Row over JK Rowling’s new novel on ‘transvestite killer’ The Times 15.09.20
The original article is here.
JK Rowling faced further allegations of transphobia last night after an early review of her latest crime thriller said it features a “transvestite serial killer”.
Troubled Blood is the latest addition to the Cormoran Strike detective novels. The story involves a male murderer who fetishises women’s clothing and disguises himself as a woman to abduct one of his victims.
In a review in The Sunday Telegraph, Jake Kerridge wrote: “One wonders what critics of Rowling’s stance on trans issues will make of a book whose moral seems to be: never trust a man in a dress.”
The details of the novel’s plot, which Rowling wrote under the pseudonym Robert Galbraith, reignited the row over her views on transgender issues yesterday. She was accused of transphobia by several Twitter users, while the hashtag “RIPJKRowling” began trending on the social media platform.
One said: “In memory of JK Rowling. She ain’t dead, but she killed her own career by proudly hating trans people.” Another suggested that Rowling’s new book could cause “horrifying” damage to the transgender community.
A statement on Twitter clarified that the Harry Potter author “is not dead”. Rowling, 55, was defended by other users who tweeted the hashtag #IStandWithJKRowling and said she was being unfairly targeted with “disgusting” abuse.
The author has found herself embroiled in a bitter identity politics debate after expressing her views on transgender issues in June. It began when she wrote on Twitter that she was puzzled by a headline in an article on an international development website in which the phrase “people who menstruate” was used instead of “women”.
Following a backlash, the writer elaborated in a 3,700-word article on her website, where she described her empathy with trans women but criticised attempts to “erode ‘woman’ as a political and biological class”.
She also identified herself as a survivor of sexual assault in the essay and said that had helped to convince her of the need to maintain single-sex spaces.
Rowling denies being transphobic and has said that she has been overwhelmed by thousands of private emails of support from her followers, many from people who felt “vulnerable and afraid because of the toxicity surrounding this discussion”.
Since she entered the debate Rowling has been opposed by the lead actors in the Harry Potter films and has been criticised by fan sites devoted to her series of books. Support charities have said that her focus on criminality is demeaning to trans people, who are more likely to be victims of crime.

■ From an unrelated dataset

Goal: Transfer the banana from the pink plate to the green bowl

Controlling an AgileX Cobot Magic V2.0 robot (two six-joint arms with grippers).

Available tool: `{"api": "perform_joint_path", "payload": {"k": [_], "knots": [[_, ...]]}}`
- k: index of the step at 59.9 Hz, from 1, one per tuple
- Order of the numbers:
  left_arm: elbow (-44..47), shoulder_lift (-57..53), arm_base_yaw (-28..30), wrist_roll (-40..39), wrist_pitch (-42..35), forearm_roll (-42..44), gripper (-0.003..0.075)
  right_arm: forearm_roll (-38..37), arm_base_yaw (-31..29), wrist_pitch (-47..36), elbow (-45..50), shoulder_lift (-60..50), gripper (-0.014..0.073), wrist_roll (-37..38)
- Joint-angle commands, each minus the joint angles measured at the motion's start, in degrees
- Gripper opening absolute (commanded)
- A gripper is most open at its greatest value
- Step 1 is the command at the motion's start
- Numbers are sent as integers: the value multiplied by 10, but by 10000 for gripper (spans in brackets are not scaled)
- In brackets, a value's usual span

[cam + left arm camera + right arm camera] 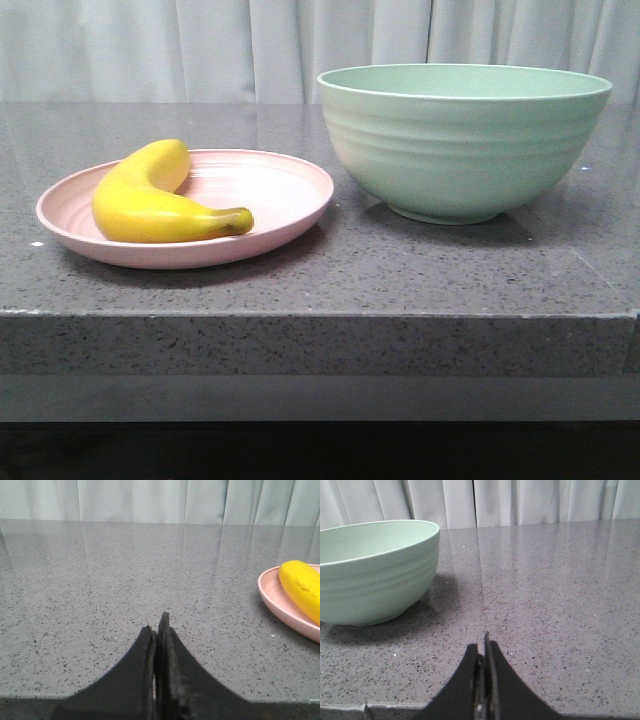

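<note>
On the grey stone table (400, 270), front view: banana (150, 205) lying in pink plate (290, 195), stem tip toward 4 o'clock; green bowl (460, 140) just beside the plate at 3 o'clock, apart. Left wrist view: left gripper (159, 630) pressed together, holding nothing; plate and banana off to one side. Right wrist view: right gripper (483, 650) pressed together, holding nothing; bowl near.

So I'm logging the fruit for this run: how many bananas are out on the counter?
1. The banana lies on the pink plate, left of the green bowl. The bowl's inside isn't fully visible, so something could be hidden there.
</note>
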Motion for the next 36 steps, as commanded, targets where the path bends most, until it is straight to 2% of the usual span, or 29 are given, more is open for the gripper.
{"api": "perform_joint_path", "payload": {"k": [1,17,26,36], "knots": [[1,-11,1,-2,-50,-5,-20,-6,-4,-48,0,-13,-88,-4],[-20,-10,1,-2,-87,-35,-20,-6,-4,-53,-21,-13,-88,-4],[-119,8,1,-2,-73,-35,-20,-10,-4,7,-113,-2,-87,-4],[-257,119,1,-2,4,-33,-20,-10,-4,79,-235,73,-87,-4]]}}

Watson, 30, tweeted: “Trans people are who they say they are and deserve to live their lives without being constantly questioned or told they aren’t who they say they are.” Grint, 31, said: “Trans women are women. Trans men are men.”
Robbie Coltrane, who played Rubeus Hagrid in the Harry Potter films, told Radio Times: “I don’t think what she said was offensive really. I don’t know why but there’s a whole Twitter generation of people who hang around waiting to be offended. They wouldn’t have won the war, would they?”

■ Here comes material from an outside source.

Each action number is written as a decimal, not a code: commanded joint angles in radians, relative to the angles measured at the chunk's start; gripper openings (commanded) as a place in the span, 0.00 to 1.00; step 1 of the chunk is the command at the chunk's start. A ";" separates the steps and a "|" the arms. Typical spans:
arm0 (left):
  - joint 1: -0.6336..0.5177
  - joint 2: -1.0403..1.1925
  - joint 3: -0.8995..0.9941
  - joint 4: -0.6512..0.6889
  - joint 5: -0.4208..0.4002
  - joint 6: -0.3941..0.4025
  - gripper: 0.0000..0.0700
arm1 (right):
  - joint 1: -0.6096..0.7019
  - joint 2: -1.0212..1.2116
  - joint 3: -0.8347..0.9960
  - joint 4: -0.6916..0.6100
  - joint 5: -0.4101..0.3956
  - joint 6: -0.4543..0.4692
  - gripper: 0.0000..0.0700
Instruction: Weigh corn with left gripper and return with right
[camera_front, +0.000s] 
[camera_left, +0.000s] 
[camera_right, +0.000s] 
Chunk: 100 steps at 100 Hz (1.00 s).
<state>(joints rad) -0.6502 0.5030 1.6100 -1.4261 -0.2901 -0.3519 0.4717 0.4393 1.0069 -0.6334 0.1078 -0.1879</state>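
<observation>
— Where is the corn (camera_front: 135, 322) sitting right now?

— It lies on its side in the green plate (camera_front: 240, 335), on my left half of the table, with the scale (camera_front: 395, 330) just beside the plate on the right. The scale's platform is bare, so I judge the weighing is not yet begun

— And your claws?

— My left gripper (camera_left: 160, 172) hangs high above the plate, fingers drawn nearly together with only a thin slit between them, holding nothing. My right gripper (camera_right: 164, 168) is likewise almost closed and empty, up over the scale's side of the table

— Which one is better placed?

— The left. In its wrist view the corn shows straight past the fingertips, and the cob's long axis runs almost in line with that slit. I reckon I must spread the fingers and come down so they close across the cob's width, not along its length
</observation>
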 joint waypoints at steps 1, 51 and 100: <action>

He acknowledged that he may come across as a “grumpy old man” but said that he had little time for people online who took offence. “Oh, get over yourself. Wise up, stand up straight and carry on,” Coltrane, 70, said.
Rowling declined to comment on the row yesterday. Last month she returned a human rights award given to her by the family of Robert Kennedy after they denounced her stance as transphobic. Rowling was criticised by Kerry Kennedy, the late senator’s daughter and president of the humanitarian organisation set up in his name.
Ms Kennedy, 60, wrote on the organisation’s website this month that she had spoken to the author “to express my profound disappointment that she has chosen to use her remarkable gifts to create a narrative that diminishes the identity of trans and nonbinary people”.
She added that the transgender community “disproportionately suffers from violence, discrimination, harassment, and exclusion” leading to suicide and mental and bodily harm.
“From her own words, I take Rowling’s position to be that the sex one is assigned at birth is the primary and determinative factor of one’s gender, regardless of one’s gender identity — a position that I categorically reject,” Ms Kennedy wrote.